Every language has conventions for textual representation of a spoken language. Since recognizers are language-specific and understand many of these presentation conventions, they provide the presentation hints (written form, capitalization hint and spacing hint) to simplify applications. However, applications may choose to override the recognizer's hints or may choose to do additional processing.

Table 6-6 shows examples of tokens in which the spoken and written forms are different:

Table 6-6 Spoken and written forms for some English tokens
Spoken Form  Written Form  Capitalization  Spacing  
twenty  20  CAP_AS_IS  SEPARATE  
new line  '\n' '\u000A'  CAP_FIRST  ATTACH_PREVIOUS & ATTACH_FOLLOWING  
new paragraph  '\u2029'  CAP_FIRST  ATTACH_PREVIOUS & ATTACH_FOLLOWING  
no space  null  CAP_AS_IS  ATTACH_PREVIOUS & ATTACH_FOLLOWING  
Space bar   ' ' '\u0020'  CAP_AS_IS  ATTACH_PREVIOUS & ATTACH_FOLLOWING  
Capitalize next  null  CAP_FIRST  SEPARATE  
Period  '.' '\u002E'  CAP_FIRST  ATTACH_PREVIOUS  
Comma  ',' '\u002C'  CAP_AS_IS  ATTACH_PREVIOUS  
Open parentheses  '(' '\u0028'  CAP_AS_IS  ATTACH_FOLLOWING  
Exclamation mark  '!' '\u0021'  CAP_FIRST  ATTACH_PREVIOUS  
dollar sign  '$' '\u0024'  CAP_AS_IS  ATTACH_FOLLOWING & ATTACH_GROUP  
pound sign  '£' '\u00A3'  CAP_AS_IS  ATTACH_FOLLOWING & ATTACH_GROUP  
yen sign  '¥' '\u00A5'  CAP_AS_IS  ATTACH_PREVIOUS & ATTACH_GROUP  

"New line", "new paragraph", "space bar", "no space" and "capitalize next" are all examples of conversion of an implicit command (e.g. "start a new paragraph").
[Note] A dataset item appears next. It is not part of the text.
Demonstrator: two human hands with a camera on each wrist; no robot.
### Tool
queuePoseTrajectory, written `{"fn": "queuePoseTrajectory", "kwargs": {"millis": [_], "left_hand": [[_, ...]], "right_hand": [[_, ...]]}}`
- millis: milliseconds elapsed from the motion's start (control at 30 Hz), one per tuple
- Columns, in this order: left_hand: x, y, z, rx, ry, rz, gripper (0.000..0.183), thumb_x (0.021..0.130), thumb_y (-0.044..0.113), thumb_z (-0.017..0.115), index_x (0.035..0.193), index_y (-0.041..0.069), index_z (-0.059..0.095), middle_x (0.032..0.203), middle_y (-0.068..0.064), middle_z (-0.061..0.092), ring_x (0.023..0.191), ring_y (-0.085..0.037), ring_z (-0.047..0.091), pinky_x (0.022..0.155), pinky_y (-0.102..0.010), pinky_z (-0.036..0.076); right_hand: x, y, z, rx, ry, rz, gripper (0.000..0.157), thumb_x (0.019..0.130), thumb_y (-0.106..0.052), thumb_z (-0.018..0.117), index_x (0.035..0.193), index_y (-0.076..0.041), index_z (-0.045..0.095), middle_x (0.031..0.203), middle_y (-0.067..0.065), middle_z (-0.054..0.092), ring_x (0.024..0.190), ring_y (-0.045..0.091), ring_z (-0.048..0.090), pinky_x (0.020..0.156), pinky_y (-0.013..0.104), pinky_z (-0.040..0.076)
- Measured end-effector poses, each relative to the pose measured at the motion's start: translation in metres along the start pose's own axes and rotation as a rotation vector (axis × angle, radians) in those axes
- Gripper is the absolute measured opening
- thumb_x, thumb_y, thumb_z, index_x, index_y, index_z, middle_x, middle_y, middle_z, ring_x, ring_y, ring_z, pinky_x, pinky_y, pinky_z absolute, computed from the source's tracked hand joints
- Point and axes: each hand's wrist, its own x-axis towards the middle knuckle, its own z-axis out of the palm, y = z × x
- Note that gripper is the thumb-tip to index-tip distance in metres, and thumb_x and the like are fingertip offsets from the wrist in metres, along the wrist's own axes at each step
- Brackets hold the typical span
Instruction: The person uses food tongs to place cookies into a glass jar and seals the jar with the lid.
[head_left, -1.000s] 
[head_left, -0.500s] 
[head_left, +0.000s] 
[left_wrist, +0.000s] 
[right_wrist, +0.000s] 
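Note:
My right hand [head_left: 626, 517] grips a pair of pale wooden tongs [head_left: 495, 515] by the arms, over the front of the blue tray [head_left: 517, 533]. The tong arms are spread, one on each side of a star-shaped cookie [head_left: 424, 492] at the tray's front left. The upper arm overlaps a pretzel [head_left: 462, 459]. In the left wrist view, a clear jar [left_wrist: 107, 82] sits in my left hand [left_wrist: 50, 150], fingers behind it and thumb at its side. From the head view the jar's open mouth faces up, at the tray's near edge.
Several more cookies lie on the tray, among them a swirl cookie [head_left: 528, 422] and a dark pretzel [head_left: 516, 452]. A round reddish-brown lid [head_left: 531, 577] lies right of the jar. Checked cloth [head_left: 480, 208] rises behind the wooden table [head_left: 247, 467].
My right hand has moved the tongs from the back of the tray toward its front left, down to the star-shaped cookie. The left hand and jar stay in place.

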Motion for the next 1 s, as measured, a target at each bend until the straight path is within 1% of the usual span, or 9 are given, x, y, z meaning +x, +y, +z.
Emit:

For three of these, the written form is a single Unicode character. Most programmers are familiar with the new-line character '\n' and space ' ', but fewer are familiar with the Unicode character for new paragraph '\u2029'. For convenience and consistency, the ResultToken includes static variables called NEW_LINE and NEW_PARAGRAPH.

Some applications will treat a paragraph boundary as two new-line characters, others will treat it differently. Each of these commands provides hints for capitalization. For example, in English the first letter of the first word of a new paragraph is typically capitalized.

The punctuation characters, "period", "comma", "open parentheses", "exclamation mark" and the three currency symbols convert to a single Unicode character and have special presentation hints.

An important feature of the written form for most of the examples is that the application does not need to deal with synonyms (multiple ways of saying the same thing). For example, "open parentheses" may also be spoken as "open paren" or "begin paren" but in all cases the same written form is generated.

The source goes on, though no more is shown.